Easily guessed default passwords can be a malicious hackers’ easiest way to infiltrate a target. And all too often, according to research released Wednesday, operators of critical infrastructure companies aren’t updating off-the-shelf security credentials in internet devices connected to industrial systems.
“We’re seeing a lot of the ‘admin1234,’ meaning that [hackers are] still going to be using default credentials in hopes that no one is changing the credentials for IoT devices — which is pretty accurate,” said Roya Gordon, security research evangelist at Nozomi Networks, a cybersecurity firm that specializes in industrial security.
The lack of the most basic security precaution is especially alarming in critical infrastructure. These organizations operate chemical plants, pipelines, utilities, hospitals and other industries that support essential functions of daily life.
Critical infrastructure cybersecurity has become such a concern in the U.S. that the Biden administration has made it a top national security priority.

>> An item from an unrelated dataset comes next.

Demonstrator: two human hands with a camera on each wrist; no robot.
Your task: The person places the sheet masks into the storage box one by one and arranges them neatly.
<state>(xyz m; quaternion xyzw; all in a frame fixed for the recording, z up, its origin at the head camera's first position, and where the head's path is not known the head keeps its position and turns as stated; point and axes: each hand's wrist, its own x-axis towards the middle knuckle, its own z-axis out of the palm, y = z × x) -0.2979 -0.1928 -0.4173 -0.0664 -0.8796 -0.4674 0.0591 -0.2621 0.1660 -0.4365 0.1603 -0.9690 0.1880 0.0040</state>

The White House is expected to release an updated national cybersecurity strategy in the coming weeks and the administration is likely to call for mandatory cybersecurity rules for particularly vulnerable industries, according to The Washington Post.
While much of the critical infrastructure that is owned and operated by the private sector is not heavily regulated for cybersecurity, calls for tougher mandates have grown in recent years following digital assaults such as the Colonial Pipeline ransomware attack.